Stored records

========================================

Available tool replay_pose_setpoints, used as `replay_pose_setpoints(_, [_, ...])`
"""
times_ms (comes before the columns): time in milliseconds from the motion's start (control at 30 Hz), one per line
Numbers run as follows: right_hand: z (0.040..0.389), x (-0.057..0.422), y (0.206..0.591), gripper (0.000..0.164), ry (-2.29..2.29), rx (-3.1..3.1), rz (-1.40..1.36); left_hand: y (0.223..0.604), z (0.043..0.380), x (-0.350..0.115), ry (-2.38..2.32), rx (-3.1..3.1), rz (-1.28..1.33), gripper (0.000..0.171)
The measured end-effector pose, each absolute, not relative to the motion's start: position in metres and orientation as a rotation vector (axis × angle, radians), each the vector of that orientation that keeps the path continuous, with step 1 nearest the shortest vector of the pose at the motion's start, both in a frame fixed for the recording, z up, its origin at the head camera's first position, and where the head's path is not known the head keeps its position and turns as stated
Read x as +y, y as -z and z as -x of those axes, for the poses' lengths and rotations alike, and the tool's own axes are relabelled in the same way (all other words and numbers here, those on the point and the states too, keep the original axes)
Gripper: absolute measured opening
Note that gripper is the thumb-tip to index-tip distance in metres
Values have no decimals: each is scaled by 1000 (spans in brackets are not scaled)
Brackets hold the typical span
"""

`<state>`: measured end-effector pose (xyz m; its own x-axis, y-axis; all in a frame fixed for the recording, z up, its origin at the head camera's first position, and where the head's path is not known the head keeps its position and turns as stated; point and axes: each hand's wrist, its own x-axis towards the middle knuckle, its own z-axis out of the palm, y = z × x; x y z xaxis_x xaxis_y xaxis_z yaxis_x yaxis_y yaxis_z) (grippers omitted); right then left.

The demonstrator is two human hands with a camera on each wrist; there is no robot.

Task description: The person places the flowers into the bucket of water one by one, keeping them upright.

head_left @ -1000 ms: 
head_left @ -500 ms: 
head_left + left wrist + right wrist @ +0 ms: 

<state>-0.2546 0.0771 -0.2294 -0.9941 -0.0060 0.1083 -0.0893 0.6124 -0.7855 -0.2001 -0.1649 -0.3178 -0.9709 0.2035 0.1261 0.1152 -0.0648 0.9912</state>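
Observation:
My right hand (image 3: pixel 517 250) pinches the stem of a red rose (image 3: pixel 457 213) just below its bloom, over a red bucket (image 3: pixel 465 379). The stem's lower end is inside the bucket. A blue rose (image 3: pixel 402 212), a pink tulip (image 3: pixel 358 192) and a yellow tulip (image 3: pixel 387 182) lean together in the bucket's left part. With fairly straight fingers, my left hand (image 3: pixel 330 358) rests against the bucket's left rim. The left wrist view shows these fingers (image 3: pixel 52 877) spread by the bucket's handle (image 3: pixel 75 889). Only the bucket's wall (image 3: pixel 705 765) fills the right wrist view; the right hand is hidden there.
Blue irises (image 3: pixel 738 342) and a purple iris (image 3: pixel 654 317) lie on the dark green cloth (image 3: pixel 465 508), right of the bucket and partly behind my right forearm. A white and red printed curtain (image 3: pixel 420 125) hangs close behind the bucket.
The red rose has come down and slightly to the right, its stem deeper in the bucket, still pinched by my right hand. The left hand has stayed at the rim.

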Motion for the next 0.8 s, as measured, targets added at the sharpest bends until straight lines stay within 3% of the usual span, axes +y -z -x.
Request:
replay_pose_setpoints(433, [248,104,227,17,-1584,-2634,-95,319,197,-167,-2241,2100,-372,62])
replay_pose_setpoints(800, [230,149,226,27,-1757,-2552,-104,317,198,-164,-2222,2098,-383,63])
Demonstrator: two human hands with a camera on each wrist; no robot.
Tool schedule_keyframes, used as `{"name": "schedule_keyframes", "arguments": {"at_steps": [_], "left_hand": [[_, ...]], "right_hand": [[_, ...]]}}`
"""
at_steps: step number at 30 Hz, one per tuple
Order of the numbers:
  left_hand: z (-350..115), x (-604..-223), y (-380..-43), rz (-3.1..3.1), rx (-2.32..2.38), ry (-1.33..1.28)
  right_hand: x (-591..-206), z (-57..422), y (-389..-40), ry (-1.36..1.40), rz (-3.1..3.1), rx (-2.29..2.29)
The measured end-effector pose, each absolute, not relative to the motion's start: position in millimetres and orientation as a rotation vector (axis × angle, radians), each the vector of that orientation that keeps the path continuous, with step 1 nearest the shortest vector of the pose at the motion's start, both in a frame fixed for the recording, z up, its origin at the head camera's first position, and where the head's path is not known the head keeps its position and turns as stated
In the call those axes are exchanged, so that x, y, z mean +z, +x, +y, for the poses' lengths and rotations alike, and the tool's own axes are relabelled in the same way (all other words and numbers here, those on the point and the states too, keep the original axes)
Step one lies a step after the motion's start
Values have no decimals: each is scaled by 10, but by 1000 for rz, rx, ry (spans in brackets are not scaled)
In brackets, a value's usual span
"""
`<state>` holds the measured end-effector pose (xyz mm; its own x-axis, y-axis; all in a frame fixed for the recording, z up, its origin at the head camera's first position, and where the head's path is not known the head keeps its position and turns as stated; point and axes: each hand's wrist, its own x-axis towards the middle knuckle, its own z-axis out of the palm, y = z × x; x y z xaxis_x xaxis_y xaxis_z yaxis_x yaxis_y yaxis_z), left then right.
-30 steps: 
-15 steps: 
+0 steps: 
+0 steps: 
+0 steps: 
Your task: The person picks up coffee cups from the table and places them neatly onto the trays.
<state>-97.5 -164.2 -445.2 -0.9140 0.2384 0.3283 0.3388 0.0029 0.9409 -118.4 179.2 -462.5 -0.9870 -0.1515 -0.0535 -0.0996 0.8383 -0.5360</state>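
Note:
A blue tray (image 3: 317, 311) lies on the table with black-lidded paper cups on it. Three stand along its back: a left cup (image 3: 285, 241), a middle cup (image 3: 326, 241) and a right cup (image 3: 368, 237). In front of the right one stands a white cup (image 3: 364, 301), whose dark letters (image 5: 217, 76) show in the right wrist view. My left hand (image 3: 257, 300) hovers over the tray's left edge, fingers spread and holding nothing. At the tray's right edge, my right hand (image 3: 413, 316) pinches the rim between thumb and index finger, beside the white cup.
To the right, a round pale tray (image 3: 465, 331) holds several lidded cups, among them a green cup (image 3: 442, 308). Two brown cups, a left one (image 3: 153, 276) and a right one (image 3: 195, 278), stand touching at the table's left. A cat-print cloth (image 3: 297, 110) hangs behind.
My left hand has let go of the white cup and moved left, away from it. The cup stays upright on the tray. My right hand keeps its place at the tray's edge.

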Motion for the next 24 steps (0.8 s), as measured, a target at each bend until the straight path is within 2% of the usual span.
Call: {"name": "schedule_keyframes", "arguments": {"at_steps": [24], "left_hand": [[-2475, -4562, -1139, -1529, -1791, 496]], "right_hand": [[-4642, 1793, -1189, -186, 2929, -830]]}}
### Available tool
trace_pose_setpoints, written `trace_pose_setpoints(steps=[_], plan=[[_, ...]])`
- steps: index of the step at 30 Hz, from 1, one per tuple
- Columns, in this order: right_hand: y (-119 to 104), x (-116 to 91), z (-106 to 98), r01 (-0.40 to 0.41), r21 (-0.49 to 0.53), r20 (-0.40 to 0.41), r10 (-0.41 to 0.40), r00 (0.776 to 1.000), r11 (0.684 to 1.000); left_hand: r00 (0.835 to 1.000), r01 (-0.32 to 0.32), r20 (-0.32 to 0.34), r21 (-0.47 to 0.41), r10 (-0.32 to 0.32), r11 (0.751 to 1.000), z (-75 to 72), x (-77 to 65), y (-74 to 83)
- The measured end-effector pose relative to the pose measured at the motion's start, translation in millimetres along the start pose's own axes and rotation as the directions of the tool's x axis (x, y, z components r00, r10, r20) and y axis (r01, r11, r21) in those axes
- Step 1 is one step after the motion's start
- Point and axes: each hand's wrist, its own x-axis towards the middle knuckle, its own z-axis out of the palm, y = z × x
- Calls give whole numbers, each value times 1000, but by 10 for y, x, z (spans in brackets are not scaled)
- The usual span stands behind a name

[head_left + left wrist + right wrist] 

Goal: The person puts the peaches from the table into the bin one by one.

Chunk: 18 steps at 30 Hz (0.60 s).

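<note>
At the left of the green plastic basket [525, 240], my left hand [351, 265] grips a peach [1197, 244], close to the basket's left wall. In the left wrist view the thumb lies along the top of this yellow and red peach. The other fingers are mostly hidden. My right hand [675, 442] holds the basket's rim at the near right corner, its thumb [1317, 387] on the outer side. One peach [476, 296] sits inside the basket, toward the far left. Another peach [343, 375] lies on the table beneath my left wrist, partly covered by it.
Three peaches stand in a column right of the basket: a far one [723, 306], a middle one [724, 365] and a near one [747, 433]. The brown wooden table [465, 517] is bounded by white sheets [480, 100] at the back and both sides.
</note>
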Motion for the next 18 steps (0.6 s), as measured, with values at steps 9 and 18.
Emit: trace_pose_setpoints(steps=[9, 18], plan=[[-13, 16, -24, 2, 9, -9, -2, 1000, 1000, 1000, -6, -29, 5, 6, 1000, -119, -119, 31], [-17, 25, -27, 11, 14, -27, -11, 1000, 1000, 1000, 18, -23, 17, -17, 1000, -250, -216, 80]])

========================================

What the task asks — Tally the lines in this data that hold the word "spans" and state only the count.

Expected output — 3